*Exercise details:* Only the lines containing the string "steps" are needed; copy all of them from the listing.

Top of Dataset extract

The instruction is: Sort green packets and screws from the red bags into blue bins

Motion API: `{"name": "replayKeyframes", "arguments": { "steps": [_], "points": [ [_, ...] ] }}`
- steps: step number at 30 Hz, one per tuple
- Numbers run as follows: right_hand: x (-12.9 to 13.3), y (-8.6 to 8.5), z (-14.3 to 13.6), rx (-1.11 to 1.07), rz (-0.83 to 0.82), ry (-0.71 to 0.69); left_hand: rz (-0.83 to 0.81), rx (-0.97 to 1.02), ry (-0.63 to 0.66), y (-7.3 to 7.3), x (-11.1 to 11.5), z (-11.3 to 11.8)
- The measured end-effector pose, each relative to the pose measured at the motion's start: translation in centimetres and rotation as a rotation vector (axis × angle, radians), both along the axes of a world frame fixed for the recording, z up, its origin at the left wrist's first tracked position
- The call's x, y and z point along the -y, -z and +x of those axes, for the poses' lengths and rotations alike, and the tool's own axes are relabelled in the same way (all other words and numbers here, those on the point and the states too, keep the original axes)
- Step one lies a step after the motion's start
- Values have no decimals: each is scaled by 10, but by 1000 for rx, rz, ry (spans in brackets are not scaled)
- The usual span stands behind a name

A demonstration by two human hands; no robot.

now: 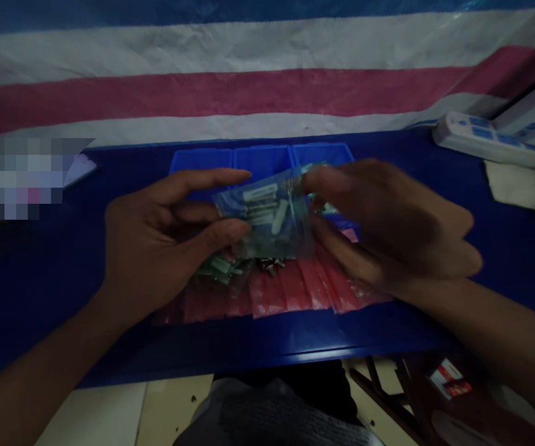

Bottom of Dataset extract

*Task solution:*
Motion API: `{"name": "replayKeyframes", "arguments": { "steps": [_], "points": [ [_, ...] ] }}`
- steps: step number at 30 Hz, one per tuple

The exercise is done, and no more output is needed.